▶ **EXERCISE DIRECTIONS**:
Find and copy each line of the listing below that has the word "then" in it.

________________________

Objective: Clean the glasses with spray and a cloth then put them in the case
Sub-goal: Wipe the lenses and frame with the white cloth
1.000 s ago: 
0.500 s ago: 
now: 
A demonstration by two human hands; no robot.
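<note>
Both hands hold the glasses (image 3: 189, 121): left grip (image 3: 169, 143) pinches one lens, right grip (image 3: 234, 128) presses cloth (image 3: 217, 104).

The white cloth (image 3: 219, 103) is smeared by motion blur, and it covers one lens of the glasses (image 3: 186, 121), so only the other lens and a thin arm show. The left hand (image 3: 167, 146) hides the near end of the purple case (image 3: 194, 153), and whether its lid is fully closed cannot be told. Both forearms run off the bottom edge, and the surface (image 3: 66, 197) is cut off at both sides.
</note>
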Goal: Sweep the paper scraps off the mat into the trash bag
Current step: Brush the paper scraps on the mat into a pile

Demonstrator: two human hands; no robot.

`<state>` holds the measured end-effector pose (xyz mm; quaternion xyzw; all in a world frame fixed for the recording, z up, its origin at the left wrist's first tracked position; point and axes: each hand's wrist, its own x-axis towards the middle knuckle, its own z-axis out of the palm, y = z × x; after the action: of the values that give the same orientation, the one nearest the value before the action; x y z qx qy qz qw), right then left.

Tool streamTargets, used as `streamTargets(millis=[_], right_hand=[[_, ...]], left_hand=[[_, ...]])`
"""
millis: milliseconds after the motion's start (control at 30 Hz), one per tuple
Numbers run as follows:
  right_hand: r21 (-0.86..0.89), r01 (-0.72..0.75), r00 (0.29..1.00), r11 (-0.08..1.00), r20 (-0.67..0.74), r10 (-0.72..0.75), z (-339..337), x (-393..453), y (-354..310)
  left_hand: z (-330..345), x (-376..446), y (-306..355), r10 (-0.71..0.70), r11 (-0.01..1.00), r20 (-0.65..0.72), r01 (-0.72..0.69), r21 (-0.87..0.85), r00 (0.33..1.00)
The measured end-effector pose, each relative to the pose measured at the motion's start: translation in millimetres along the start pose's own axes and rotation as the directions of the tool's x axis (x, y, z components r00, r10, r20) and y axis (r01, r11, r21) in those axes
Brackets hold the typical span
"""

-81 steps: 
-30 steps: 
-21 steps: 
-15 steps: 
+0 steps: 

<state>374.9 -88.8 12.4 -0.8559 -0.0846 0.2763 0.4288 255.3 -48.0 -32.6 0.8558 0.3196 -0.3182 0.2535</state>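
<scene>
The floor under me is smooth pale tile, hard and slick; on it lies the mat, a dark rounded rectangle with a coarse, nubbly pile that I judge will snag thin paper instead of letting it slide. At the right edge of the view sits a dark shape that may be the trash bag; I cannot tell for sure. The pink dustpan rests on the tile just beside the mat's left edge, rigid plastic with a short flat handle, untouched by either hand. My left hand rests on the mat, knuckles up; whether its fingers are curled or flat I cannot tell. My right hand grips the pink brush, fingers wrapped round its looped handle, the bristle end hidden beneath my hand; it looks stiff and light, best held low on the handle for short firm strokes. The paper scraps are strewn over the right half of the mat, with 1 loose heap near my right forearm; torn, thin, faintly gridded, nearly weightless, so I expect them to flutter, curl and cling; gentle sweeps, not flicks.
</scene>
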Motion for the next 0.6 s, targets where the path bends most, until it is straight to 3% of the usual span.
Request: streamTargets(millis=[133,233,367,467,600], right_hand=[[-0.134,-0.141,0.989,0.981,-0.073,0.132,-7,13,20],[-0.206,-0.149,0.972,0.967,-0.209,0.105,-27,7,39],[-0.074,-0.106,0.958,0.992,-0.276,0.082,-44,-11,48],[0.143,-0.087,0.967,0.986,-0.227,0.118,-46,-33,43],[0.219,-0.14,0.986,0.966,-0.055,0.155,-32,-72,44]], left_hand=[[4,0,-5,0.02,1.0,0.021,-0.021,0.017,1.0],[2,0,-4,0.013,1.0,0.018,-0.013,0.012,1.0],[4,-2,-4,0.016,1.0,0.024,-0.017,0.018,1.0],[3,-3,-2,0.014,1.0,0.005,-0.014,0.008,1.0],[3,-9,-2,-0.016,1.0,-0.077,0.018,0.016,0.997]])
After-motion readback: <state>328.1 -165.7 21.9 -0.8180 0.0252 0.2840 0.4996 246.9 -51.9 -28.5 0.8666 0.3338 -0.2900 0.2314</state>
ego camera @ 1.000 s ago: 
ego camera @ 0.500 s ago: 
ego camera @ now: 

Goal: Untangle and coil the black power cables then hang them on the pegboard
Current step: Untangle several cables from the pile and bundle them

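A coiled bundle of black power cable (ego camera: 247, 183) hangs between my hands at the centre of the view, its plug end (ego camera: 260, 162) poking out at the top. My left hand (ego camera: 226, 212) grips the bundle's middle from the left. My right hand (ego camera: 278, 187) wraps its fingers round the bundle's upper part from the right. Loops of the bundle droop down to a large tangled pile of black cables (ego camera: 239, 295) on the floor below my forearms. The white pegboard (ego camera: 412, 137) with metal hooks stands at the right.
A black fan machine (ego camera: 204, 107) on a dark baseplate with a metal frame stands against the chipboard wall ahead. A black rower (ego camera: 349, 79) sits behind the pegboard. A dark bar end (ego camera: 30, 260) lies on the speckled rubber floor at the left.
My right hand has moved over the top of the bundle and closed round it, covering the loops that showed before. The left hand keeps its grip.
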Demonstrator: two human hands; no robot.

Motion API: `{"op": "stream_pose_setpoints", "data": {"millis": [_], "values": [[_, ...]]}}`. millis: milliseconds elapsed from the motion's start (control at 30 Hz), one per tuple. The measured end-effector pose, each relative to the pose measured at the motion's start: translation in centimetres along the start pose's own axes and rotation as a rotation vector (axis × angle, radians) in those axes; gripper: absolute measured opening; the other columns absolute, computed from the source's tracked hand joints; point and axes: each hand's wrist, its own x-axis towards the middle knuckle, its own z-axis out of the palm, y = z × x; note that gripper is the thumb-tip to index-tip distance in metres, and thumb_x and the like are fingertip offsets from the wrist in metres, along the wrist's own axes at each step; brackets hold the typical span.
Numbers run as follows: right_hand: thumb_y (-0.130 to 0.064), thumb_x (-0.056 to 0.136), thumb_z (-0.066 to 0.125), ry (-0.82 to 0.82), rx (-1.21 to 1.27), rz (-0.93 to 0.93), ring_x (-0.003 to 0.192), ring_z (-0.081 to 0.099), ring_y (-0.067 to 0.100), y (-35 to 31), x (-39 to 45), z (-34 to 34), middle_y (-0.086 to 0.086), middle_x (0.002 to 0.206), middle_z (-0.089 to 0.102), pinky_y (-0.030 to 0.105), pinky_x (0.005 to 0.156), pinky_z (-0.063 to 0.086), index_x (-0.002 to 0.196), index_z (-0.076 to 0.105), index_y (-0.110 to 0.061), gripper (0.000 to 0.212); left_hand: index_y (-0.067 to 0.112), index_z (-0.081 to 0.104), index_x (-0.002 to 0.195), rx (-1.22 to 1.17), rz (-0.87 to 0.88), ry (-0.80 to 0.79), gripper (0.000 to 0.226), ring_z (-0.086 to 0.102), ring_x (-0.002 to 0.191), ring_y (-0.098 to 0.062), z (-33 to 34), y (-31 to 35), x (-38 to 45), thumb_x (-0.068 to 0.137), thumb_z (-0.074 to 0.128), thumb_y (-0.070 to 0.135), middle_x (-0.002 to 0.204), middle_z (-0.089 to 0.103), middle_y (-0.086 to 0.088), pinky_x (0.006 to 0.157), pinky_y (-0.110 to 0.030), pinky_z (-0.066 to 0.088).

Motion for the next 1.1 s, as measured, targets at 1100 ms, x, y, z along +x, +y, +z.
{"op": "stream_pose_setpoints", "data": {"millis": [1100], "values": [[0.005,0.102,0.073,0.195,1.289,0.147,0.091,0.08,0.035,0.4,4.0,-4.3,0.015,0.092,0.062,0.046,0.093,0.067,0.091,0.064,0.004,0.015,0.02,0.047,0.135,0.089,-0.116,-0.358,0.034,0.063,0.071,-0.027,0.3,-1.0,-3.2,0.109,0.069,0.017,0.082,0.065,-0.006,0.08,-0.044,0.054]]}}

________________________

▶ **PROBLEM SOLUTION**:
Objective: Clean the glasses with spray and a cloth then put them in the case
`<state>` holds the measured end-effector pose (xyz mm; quaternion xyzw; all in a world frame fixed for the recording, z up, its origin at the left wrist's first tracked position; point and axes: each hand's wrist, its own x-axis towards the middle knuckle, its own z-axis out of the palm, y = z × x; after the action: of the values that give the same orientation, the one nearest the value before the action; x y z qx qy qz qw), right then left.
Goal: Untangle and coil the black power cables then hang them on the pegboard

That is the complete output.